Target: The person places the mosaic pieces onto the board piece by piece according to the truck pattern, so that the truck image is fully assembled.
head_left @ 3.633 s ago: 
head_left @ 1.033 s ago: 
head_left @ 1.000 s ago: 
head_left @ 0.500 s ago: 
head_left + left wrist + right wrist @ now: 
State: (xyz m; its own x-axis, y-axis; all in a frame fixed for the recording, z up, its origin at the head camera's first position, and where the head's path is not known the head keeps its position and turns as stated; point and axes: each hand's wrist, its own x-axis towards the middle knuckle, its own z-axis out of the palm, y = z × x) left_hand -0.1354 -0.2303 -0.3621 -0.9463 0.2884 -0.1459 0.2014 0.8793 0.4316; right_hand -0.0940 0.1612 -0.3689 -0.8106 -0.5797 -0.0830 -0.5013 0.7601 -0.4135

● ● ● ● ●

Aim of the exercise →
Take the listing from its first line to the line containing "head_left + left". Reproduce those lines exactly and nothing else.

Written solution →
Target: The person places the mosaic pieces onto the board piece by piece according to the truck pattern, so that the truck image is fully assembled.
head_left @ 3.633 s ago: 
head_left @ 1.033 s ago: 
head_left @ 1.000 s ago: 
head_left @ 0.500 s ago: 
head_left + left wrist + right wrist @ now: 

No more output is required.